We Don’t Have to Hide Anymore
I came across an article about a friend of mine today. The article, which I didn’t know existed until this morning, was written a few years back and discussed her struggle with an eating disorder and the healing she found in Christ’s loving arms. I remembered the time when this story was written and I realized how little I knew about her struggle. And it got me to thinking about how we feel the need to hide our struggles from others. Why is that? Is it shame? Is it fear? What drives us to isolate ourselves from the people around us just when we need them most?
Maybe it’s that we don’t cultivate ourselves as safe places for people to turn to. I am so guilty of this. For so many years I did not understand the concept of grace. And to be perfectly honest, I still struggle to reconcile holiness and grace. But I think it’s really easy for us to just make a judgment about someone else’s situation without thinking through the repurcussions. For me, it’s about my superiority. I’m a PK. I’m a lifelong Christian. I have this whole thing sown up. I have all the answers and you don’t. Except we all know that’s not the case. And in my inability to see my own shortcomings I have cultivated the idea in others that I’m going to think badly about them if they have problems or issues or hurts.

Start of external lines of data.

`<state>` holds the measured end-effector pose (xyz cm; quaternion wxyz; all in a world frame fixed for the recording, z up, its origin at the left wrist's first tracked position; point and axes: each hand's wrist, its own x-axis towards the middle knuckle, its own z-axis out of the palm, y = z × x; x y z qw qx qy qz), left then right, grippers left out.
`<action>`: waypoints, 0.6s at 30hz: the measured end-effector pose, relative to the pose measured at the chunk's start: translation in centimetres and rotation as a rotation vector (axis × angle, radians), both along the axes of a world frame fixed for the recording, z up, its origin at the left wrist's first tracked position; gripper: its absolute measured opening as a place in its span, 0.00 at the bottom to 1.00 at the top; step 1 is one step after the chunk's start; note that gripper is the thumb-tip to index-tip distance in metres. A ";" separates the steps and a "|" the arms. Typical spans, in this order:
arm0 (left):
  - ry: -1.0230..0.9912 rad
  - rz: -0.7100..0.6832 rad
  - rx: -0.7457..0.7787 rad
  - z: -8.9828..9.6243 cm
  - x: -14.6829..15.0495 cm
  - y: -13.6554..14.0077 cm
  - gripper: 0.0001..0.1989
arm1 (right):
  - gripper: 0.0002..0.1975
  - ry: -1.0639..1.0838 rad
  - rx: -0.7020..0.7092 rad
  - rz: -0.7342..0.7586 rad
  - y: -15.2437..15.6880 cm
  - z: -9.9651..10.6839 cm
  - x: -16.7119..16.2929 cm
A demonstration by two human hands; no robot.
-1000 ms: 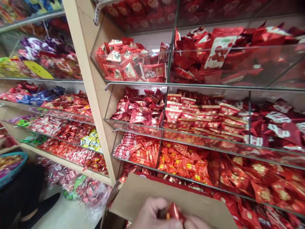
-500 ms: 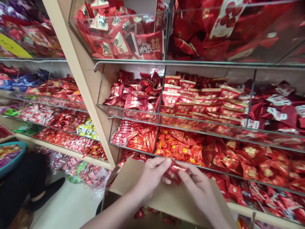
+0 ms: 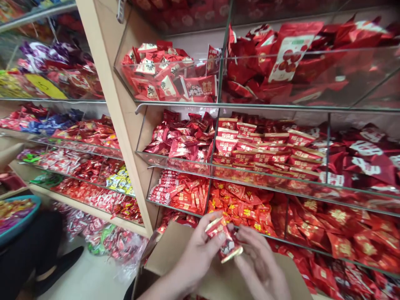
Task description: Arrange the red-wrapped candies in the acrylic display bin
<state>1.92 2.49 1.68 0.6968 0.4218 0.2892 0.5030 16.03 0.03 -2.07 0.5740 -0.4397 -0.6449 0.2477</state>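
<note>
**Packets pinched between two hands, over an open carton**

Packets [image 3: 225, 241] of red-and-gold foil sit between your two hands, low in the view and just in front of the lowest glass bin front. Your left hand [image 3: 200, 250] closes its thumb and fingers on the upper left end of the little stack; your right hand [image 3: 256, 260] curls in from the right with its fingertips on the other edge. Both grips are light pinches, not full fists, and how many packets are in the stack is hard to tell.

Foil like this looks slick, so your pinch could let one packet slide out of the stack. It would likely drop into the cardboard box [image 3: 175, 254] open right beneath your hands, or slip past its flap to the floor [image 3: 87, 279]. The bin edge is close too: a lifted knuckle could knock the glass front [image 3: 281, 241].

Beyond the hands, tiers of glass-fronted bins hold heaps of red wrapped sweets [image 3: 250, 141], split by clear dividers. A pale wooden upright [image 3: 115, 121] separates this bay from another on the left, with purple, yellow and red packs. Bagged sweets [image 3: 109, 241] lie on the floor below it. At far left a teal basket [image 3: 18, 216] shows, with someone's dark trouser leg and shoe [image 3: 46, 258] beneath it.
</note>
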 end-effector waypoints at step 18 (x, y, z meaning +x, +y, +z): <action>0.368 0.025 0.265 1.0 0.9 0.4 0.17 | 0.13 0.507 -0.420 0.200 0.4 1.4 0.8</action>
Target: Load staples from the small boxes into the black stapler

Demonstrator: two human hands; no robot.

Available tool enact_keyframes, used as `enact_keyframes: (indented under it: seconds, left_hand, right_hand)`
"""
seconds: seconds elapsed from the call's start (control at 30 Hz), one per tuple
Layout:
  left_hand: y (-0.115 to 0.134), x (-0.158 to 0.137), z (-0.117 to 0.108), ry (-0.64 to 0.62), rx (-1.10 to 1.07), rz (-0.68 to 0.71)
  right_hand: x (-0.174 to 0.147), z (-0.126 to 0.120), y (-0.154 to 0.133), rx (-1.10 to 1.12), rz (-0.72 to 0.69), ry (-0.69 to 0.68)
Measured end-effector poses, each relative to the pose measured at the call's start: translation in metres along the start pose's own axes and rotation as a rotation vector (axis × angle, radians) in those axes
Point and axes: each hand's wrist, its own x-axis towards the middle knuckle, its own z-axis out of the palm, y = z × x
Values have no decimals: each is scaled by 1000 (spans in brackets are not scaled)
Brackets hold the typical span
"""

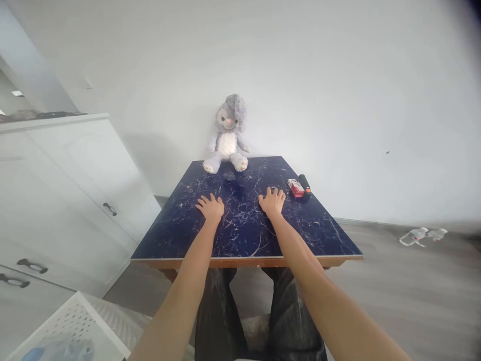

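My left hand (211, 207) rests palm down on the dark blue marbled table (240, 235), its fingers spread and nothing in them. To the right, my right hand (272, 201) lies flat on the same top, fingers apart, also holding nothing. A grey and white plush toy (227, 143) sits upright at the far edge against the wall, beyond both hands. Nearest to my right hand is a small red and white box (296, 188). Right beside the box is a black cylindrical object with an orange band (305, 184); I cannot tell its kind.
A white cabinet (67, 185) with dark handles stands on the left. Below it is a white perforated basket (75, 321) with plastic-like items inside. Clear plastic bottles (415, 235) lie on the grey floor at the right. A pale wall (338, 90) rises behind the table.
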Motion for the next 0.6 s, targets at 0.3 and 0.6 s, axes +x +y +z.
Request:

I don’t think I’m alone in this. How many of us take the time to cultivate compassion and grace in our responses to others? It’s inconvenient. It’s uncomfortable. But it’s so necessary. It is vitally important to our health as human beings and as believers to bear one another’s burdens. Christ commands us to bear one another’s burdens. The Message says it like this: “Live creatively, friends. If someone falls into sin, forgivingly restore him, saving your critical comments for yourself. You might be needing forgiveness before the day’s out. Stoop down and reach out to those who are oppressed. Share their burdens, and so complete Christ’s law. If you think you are too good for that, you are badly deceived. Make a careful exploration of who you are and the work you have been given, and then sink yourself into that. Don’t be impressed with yourself. Don’t compare yourself with others. Each of you must take responsibility for doing the creative best you can with your own life. Be very sure now, you who have been trained to a self-sufficient maturity, that you enter into a generous common life with those who have trained you, sharing all the good things that you have and experience.” Galations 6:1-6
The bottom line is this, and it’s something I need to be reminded of every day. NO ONE IS WITHOUT FAULT. We all screw up. We all need grace, and the best way to receive grace when we need it is to freely give it at all times.
And one other thing. As Christians, as the body of Christ, we have to be willing to share our burdens with our family. Because we were not meant to bear them alone. Like the song says, we don’t have to hide anymore. The only way to heal is to remove the power that your burdens have over you. When they come out in the open, the hold your secrets and burdens have on you disappears.